## YOUR OBJECTIVE
Below are the records. State how many of their lines hold the word "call", and add nothing else.

++++ RAW DATA

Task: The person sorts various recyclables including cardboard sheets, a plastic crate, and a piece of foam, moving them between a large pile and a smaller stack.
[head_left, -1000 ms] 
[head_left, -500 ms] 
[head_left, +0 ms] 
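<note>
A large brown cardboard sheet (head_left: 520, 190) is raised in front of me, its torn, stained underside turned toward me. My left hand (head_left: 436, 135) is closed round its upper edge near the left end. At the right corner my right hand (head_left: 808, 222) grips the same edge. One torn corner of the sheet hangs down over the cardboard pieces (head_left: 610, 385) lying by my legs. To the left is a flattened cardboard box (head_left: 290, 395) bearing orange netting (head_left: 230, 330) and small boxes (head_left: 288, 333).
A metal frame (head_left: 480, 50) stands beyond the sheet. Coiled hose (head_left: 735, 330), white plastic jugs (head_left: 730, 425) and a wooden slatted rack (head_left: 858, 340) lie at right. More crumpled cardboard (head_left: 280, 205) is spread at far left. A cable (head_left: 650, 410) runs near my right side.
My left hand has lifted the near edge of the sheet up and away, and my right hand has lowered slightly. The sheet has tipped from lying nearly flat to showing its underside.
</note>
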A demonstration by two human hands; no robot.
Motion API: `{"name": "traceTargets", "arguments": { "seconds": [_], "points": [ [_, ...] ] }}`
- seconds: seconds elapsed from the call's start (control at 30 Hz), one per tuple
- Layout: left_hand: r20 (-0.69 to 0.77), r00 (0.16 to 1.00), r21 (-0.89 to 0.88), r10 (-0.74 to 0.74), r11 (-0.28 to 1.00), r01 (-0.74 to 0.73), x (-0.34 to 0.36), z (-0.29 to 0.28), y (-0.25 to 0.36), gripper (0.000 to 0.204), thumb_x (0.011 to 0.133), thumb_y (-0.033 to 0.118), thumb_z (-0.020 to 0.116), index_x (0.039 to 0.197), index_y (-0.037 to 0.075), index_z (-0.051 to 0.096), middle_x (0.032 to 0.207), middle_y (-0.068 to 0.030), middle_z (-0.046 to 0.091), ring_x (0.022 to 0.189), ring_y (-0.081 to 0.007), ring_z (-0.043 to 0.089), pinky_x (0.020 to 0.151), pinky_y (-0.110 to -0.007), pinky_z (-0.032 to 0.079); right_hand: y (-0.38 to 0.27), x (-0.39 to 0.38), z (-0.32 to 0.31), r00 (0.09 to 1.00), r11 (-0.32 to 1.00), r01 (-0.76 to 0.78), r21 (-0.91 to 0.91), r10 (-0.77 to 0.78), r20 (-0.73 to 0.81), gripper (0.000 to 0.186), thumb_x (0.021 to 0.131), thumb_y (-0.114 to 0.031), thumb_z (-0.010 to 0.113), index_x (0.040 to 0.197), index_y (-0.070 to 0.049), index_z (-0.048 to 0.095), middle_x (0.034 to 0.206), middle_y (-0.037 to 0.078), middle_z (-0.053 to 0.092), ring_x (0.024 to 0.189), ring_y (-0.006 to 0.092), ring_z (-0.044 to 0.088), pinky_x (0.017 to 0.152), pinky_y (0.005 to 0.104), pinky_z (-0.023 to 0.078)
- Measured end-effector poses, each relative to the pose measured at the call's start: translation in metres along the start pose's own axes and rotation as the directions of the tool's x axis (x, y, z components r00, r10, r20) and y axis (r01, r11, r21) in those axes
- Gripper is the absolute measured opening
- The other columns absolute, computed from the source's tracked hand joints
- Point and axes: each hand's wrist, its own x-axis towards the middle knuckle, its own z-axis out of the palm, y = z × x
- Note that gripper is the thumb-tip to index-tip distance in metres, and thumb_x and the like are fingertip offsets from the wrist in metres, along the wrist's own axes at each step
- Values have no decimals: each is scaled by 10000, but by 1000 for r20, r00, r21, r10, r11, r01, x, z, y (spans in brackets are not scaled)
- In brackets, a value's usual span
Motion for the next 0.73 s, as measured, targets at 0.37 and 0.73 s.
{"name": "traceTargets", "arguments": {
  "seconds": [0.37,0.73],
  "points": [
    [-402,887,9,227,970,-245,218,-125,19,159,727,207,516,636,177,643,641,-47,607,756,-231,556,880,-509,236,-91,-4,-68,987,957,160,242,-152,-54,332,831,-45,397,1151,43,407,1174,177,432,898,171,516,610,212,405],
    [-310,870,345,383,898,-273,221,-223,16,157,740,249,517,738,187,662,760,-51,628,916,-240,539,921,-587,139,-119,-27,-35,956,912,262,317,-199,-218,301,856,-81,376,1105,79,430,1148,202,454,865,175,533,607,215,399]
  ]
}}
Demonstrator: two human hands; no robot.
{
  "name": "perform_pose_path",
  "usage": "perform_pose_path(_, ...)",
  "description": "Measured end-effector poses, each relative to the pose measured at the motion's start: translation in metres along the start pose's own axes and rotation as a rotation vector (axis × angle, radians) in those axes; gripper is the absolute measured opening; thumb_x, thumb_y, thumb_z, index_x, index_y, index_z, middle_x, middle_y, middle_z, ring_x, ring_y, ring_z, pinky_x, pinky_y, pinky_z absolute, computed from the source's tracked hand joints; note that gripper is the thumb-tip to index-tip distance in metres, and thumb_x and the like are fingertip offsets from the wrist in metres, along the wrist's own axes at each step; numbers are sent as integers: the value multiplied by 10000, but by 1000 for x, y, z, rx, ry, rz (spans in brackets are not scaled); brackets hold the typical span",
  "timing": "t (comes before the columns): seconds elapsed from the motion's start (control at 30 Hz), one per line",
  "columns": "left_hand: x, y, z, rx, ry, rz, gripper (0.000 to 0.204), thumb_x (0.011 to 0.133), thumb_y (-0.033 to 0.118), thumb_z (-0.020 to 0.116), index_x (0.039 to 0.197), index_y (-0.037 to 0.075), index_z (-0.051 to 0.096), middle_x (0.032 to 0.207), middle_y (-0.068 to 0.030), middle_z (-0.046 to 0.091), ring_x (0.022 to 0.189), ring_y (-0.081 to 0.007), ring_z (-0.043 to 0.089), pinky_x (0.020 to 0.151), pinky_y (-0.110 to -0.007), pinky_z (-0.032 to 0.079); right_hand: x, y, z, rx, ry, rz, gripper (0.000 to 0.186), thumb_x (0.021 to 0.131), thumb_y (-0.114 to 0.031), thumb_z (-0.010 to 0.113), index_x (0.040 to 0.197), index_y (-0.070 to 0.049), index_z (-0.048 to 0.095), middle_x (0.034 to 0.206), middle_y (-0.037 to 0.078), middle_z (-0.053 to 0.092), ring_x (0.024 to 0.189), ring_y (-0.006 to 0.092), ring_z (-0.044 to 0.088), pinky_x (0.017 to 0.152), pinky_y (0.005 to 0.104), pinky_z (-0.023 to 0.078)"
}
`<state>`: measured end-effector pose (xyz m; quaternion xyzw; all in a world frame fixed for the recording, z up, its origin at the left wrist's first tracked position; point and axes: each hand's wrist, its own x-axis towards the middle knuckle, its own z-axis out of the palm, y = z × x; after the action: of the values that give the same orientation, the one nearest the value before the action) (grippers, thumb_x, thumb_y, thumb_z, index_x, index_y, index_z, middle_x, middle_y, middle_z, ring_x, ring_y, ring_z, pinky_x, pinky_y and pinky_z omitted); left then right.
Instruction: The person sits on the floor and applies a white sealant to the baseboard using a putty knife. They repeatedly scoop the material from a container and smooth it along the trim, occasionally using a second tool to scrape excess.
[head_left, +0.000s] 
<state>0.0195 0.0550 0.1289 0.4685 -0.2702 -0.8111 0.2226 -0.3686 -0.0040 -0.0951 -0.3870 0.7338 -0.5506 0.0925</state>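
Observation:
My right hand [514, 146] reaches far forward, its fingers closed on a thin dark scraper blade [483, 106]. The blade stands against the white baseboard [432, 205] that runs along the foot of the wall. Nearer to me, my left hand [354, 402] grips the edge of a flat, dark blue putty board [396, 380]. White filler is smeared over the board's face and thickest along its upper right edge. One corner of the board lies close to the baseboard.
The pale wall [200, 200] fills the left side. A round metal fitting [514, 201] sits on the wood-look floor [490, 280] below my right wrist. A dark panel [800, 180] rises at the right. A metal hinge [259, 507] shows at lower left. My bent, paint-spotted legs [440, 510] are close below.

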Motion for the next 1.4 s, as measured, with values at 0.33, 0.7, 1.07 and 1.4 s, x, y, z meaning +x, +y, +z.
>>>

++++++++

## PROBLEM SOLUTION
2